● About this exercise
Taking the entries below from the top, restate each line exactly and end with the line containing "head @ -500".
(Exercise input begins)
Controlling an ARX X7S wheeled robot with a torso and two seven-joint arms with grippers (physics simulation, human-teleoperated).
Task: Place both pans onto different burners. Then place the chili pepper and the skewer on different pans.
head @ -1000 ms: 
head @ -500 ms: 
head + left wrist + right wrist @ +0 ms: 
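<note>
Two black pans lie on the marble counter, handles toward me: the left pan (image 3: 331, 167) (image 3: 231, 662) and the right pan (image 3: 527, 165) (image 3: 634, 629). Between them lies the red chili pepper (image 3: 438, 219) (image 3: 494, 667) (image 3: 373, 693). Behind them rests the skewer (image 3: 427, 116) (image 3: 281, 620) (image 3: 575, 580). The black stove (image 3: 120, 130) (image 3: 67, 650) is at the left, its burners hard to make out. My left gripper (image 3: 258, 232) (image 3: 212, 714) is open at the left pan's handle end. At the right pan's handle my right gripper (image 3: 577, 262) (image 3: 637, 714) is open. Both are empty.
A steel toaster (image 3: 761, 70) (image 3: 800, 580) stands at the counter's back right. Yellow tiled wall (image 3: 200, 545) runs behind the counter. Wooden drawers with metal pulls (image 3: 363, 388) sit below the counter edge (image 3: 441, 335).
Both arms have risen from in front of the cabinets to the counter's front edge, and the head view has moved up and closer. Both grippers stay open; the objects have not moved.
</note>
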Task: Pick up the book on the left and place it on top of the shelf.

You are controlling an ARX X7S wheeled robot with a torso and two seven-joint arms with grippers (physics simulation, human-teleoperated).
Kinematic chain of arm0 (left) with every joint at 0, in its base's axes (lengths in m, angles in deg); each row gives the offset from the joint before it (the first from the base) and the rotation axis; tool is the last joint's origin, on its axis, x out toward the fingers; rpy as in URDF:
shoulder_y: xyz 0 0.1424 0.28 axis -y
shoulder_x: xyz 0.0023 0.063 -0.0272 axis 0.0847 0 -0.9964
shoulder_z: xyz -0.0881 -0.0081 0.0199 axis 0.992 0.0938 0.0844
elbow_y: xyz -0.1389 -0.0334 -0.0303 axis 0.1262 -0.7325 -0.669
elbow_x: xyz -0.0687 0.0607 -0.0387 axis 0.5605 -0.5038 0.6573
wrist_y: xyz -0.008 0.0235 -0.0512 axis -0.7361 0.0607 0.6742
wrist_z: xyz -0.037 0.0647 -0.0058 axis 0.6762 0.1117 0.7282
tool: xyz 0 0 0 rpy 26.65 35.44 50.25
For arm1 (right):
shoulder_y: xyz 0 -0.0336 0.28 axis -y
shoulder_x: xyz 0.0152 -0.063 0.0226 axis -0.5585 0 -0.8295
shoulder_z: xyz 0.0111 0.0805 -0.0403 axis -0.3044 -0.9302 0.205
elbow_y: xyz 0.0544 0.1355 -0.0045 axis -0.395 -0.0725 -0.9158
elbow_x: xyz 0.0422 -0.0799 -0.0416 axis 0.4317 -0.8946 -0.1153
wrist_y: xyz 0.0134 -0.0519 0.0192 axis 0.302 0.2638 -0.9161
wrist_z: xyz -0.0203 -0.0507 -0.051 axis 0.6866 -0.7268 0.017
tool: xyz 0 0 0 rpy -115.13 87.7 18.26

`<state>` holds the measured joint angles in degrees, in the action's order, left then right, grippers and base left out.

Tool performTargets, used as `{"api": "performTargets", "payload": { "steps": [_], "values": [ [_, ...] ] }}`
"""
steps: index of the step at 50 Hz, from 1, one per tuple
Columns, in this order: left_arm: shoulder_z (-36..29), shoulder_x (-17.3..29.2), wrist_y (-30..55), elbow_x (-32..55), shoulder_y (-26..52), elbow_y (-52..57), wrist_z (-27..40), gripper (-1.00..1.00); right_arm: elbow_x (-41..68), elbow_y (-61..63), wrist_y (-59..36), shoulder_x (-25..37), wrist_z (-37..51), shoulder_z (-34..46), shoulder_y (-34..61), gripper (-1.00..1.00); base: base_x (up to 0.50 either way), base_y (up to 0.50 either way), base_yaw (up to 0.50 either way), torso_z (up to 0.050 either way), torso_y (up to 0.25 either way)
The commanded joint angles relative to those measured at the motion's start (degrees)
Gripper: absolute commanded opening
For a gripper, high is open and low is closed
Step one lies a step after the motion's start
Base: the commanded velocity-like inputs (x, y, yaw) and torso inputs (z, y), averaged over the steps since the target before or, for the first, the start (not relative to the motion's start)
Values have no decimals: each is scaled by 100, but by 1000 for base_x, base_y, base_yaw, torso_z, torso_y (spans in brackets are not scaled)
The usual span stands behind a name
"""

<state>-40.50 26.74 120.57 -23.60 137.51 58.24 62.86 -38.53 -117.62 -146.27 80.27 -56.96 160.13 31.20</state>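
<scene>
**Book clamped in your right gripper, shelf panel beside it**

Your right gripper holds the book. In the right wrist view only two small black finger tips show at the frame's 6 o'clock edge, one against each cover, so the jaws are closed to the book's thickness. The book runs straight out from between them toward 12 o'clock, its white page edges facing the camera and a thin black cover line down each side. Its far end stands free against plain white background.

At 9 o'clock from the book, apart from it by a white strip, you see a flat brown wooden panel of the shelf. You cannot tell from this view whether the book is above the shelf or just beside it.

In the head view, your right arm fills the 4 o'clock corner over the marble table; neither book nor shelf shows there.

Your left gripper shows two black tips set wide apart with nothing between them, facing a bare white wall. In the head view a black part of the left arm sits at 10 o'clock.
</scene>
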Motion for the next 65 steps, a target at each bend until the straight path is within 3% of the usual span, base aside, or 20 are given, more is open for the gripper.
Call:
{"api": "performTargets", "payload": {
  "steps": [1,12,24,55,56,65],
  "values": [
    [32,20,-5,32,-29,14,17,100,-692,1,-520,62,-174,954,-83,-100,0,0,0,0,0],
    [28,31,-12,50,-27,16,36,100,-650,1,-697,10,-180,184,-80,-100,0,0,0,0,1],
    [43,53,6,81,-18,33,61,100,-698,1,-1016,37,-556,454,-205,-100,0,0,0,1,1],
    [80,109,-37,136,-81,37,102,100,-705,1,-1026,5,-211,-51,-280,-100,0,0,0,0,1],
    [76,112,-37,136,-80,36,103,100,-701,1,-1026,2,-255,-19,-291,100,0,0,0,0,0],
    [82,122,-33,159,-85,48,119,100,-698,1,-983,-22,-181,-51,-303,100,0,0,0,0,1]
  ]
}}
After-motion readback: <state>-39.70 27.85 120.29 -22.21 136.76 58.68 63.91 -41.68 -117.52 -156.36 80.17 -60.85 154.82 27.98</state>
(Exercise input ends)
● Reply to the task
Controlling an ARX X7S wheeled robot with a torso and two seven-joint arms with grippers (physics simulation, human-teleoperated).
Task: Place both pans onto different burners. Then place the chili pepper and the skewer on different pans.
head @ -1000 ms: 
head @ -500 ms: 

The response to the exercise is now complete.